Niall O Broin wrote:
> On 12 May 2009, at 14:28, Paul Murray wrote:
>>> Two points to note with that tactic:
>>>> 1) Remove the controller board first
>> Why? You could well have a heat related problem on a controller chip.
Because if you get condensation on the controller chip, you WILL have a heat
problem on it ;-)
Theres chips on both sides of a controller board, so you can't exactly see
if they're wet, and rubbing them with a towel isn't the best advice either.
>> 2) Use it as a last ditch attempt because if the drive isn't dead, the
>> condensation inside after it warms up will kill it, you've only got one
>> run left.
>> Do you mean inside on the platters? I doubt there's any significant
> amount of water vapour in the platter housing. I've heard people mutter
> about the condensation issue numerous times, but in my experiences I've
> never seen condensation occur. Also, I wonder would condensation matter
> anyway? Condensation will be very pure water, and pure water is an
> insulator, so where's the problem? [I suppose the water could rapidly
> become impure due to e.g. dissolving some microscopic amounts of dirt
> from the controller but bottom line if that I've never seen this cause a
> problem]
Yeah, you hear all kinds when it comes to HDD recovery, like how drives are
hermetically sealed and that if you open the cover you'll kill the vaccum,
despite there being an airhole on every hard drive casing cover. Its one of
these taboo areas where everyone, including myself, is an f**king expert.

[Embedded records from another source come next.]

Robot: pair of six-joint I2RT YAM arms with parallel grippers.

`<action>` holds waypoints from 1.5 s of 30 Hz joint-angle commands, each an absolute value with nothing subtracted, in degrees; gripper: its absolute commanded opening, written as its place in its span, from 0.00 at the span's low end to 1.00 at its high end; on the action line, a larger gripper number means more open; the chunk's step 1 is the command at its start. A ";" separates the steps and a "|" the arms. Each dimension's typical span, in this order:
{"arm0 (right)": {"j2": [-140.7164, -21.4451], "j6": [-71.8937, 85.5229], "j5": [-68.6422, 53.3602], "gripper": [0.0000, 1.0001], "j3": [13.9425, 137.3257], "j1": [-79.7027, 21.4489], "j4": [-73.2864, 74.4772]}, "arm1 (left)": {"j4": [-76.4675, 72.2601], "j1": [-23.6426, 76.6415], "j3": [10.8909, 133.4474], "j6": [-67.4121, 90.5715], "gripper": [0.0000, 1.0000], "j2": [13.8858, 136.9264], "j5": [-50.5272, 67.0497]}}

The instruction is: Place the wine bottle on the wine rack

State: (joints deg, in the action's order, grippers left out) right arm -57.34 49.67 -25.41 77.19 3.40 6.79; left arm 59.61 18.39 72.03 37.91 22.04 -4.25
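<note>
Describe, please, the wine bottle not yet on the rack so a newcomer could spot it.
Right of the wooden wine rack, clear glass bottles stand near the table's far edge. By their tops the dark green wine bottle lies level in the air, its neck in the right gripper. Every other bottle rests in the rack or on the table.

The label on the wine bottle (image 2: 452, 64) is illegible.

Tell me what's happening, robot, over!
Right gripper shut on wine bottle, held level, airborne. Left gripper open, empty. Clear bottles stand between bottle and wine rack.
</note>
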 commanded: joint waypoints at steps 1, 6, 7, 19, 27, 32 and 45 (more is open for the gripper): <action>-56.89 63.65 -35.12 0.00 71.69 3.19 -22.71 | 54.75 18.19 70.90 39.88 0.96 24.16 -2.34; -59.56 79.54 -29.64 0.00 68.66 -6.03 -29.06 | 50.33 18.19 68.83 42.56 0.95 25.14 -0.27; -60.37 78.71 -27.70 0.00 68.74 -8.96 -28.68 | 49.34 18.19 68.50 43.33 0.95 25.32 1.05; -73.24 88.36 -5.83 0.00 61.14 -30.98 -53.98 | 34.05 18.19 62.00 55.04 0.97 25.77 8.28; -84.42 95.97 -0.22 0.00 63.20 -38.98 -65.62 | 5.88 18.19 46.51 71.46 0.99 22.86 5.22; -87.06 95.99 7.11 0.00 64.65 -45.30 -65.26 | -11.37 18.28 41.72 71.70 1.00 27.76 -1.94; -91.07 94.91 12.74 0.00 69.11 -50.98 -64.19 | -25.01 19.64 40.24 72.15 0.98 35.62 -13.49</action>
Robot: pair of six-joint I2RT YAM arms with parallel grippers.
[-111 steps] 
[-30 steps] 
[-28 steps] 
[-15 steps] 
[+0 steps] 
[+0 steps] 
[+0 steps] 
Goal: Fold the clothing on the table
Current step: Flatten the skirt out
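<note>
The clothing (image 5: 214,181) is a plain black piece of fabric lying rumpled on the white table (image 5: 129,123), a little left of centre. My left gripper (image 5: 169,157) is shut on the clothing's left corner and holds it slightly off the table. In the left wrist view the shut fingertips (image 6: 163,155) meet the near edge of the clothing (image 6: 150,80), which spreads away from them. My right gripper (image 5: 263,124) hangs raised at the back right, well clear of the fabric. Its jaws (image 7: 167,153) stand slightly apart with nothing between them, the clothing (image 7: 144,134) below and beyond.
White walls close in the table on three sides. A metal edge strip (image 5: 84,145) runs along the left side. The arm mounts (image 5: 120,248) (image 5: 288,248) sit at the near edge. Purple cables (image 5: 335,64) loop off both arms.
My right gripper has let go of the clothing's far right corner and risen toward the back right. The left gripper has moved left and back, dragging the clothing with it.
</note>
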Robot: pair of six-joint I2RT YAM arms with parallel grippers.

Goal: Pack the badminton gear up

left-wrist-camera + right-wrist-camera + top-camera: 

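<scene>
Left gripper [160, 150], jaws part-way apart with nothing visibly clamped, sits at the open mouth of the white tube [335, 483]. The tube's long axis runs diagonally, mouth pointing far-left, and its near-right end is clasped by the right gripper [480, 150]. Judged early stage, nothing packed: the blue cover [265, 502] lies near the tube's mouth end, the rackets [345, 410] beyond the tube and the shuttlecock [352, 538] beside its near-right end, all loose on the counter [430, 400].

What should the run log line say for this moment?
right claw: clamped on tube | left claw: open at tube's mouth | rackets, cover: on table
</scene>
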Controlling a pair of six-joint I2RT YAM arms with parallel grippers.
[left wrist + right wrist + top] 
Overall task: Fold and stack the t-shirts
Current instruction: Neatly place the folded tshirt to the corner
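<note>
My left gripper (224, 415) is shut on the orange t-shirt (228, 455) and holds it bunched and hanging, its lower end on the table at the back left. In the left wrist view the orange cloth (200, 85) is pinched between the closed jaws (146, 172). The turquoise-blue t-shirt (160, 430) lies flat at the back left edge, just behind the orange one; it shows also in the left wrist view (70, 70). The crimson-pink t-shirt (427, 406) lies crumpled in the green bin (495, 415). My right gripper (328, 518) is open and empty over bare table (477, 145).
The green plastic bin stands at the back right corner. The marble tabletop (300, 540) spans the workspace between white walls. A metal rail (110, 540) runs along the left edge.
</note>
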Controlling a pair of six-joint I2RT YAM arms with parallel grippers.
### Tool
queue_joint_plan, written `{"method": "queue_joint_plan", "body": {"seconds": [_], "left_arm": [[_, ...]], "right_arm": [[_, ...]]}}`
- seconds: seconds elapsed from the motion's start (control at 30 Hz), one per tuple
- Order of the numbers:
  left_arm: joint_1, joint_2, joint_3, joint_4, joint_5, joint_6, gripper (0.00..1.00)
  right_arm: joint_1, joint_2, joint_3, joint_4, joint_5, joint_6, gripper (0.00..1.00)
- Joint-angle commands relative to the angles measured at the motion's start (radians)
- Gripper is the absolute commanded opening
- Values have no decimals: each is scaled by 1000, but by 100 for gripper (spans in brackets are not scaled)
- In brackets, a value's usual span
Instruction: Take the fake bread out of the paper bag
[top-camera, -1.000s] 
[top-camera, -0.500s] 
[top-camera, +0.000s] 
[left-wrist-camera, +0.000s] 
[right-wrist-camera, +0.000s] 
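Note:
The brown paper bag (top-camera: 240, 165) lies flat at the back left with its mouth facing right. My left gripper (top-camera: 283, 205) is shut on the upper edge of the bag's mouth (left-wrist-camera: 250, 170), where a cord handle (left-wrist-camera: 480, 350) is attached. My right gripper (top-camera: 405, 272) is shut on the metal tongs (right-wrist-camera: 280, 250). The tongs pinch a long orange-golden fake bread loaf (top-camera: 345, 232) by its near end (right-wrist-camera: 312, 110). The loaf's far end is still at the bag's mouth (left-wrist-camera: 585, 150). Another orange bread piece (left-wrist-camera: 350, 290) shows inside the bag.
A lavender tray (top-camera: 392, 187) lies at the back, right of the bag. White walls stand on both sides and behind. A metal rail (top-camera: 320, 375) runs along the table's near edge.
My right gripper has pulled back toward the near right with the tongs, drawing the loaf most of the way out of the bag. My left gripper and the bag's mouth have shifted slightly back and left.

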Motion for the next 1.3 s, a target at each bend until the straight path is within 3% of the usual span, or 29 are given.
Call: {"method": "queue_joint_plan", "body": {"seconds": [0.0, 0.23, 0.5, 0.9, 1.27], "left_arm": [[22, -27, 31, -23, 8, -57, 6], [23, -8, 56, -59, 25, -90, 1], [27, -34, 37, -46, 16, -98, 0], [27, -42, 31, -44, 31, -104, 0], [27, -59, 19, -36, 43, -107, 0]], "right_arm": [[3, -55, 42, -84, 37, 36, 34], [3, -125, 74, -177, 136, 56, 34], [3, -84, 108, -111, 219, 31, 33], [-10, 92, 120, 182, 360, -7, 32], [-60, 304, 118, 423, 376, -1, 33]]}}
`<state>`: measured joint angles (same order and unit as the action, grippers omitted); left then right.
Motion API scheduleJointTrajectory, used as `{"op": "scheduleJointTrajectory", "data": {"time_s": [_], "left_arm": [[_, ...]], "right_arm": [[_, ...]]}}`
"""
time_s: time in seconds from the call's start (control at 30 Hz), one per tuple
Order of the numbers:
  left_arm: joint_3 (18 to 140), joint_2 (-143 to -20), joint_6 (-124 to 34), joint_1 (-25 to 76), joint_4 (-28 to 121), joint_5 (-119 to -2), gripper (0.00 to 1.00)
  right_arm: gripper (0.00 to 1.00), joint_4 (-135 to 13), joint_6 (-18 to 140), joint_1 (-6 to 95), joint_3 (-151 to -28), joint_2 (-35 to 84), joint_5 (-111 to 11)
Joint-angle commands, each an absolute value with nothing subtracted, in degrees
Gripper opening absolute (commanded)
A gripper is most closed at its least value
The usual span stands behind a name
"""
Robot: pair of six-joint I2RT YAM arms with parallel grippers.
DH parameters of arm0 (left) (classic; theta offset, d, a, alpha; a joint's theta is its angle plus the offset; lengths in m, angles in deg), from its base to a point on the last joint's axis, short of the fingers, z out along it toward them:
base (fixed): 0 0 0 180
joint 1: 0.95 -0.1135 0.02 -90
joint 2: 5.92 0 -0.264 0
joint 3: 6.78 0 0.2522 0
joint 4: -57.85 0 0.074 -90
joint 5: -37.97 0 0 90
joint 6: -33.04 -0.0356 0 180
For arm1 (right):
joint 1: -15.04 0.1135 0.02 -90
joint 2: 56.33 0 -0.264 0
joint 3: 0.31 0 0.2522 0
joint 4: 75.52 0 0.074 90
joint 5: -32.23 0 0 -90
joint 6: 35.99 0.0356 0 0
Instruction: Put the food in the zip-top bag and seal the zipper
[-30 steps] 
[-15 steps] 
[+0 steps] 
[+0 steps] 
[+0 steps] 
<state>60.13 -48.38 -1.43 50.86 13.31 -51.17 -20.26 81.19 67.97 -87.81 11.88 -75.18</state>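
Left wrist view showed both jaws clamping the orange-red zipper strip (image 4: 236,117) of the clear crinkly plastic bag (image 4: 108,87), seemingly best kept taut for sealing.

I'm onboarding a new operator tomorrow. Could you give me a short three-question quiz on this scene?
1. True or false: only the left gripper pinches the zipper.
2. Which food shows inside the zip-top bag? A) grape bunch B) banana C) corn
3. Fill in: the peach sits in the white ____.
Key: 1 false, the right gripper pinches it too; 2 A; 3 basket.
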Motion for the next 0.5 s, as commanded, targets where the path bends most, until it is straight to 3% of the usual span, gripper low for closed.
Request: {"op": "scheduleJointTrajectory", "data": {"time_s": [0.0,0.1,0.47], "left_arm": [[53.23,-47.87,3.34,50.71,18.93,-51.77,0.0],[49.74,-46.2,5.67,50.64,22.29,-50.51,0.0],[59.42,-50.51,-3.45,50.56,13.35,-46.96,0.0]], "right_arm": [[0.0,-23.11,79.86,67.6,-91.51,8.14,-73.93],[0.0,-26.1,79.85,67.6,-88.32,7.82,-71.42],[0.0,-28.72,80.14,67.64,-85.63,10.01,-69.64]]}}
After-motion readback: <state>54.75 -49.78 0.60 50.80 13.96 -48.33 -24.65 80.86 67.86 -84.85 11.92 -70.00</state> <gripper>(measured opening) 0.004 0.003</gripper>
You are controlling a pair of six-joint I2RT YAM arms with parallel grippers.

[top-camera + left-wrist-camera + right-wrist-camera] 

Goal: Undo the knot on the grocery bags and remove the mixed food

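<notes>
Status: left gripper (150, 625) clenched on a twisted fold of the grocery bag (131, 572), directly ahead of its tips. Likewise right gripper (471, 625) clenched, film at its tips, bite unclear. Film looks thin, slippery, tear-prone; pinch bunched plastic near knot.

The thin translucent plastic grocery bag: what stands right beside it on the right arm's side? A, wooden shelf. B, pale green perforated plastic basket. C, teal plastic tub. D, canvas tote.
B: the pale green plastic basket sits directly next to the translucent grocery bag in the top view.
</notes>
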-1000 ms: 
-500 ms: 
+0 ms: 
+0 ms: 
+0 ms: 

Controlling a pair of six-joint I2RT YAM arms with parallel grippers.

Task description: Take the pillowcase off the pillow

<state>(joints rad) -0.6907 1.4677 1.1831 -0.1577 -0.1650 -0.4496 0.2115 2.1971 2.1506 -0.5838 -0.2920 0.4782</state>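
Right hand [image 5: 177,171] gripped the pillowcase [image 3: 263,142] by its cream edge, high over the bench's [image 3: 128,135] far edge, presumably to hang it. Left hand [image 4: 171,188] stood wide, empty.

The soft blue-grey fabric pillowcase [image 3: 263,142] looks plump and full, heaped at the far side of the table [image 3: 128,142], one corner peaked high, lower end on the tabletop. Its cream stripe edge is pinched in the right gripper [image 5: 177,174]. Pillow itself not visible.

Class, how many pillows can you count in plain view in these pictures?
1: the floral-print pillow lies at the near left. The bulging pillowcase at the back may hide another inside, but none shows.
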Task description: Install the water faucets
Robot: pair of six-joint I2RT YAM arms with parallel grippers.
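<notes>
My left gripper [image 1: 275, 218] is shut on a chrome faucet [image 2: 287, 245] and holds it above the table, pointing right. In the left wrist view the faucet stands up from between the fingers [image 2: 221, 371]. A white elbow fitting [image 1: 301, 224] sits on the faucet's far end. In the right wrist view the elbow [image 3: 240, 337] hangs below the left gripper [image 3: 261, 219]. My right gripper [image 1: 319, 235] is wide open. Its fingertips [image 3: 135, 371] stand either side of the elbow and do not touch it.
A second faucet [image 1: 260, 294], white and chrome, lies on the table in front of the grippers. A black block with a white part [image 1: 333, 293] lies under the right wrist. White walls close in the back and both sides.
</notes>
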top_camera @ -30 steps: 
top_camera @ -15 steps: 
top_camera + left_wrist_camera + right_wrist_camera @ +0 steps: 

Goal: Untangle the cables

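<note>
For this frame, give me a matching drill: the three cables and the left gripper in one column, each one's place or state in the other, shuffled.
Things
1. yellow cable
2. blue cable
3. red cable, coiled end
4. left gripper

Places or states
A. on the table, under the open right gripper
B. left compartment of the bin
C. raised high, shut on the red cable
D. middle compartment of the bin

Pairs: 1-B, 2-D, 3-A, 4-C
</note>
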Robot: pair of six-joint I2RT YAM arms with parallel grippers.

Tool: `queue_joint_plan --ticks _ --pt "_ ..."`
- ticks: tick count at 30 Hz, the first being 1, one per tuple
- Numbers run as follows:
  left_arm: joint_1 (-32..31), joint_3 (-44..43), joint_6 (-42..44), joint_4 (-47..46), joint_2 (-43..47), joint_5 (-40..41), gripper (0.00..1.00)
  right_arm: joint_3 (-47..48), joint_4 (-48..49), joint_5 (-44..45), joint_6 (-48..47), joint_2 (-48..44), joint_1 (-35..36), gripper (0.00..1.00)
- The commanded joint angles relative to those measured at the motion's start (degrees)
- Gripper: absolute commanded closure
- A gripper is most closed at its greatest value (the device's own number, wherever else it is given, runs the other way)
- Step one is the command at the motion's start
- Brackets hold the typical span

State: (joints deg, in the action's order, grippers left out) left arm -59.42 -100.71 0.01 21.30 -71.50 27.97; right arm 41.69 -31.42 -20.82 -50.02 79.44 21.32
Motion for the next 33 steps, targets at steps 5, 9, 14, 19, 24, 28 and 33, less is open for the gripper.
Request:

Pure water running inside an airhole will pick up dirt and grime en route
and become impure.
Condensation does not only happen going from hot to cold, ie, in the freezer
where the moisture is "pure", but also going from freezing to warm which
absorbs impure moisture from the environment.
>> The coldest I've ever had to recover a drive from was from a PC left in
>> the boot of the car on a frosty night, and yes, the cold does work, just
>> freezing it should only ever be a last resort as it will kill the drive
>> and kill all remaining attempts.
>> On one of the drives I've recovered, I had to use two freezing cycles, as
> I wanted all the data back, and the drive had heated up again before I
> got all the data.
Running under a desktop fan on the drive has achieved the same result for
the 150+ or so drives that I've recovered from in the past 5 years.
> I really don't know where you get this "cold will kill the drive" idea -
> have you actually had this happen? And if you say you have, how would you
> really know, as the drive was presumably dodgy anyway.
Water will kill the drive, not cold, you want mechanical parts to seize up,
sure, water soak them. Want to do it accidentially, sure, freeze them.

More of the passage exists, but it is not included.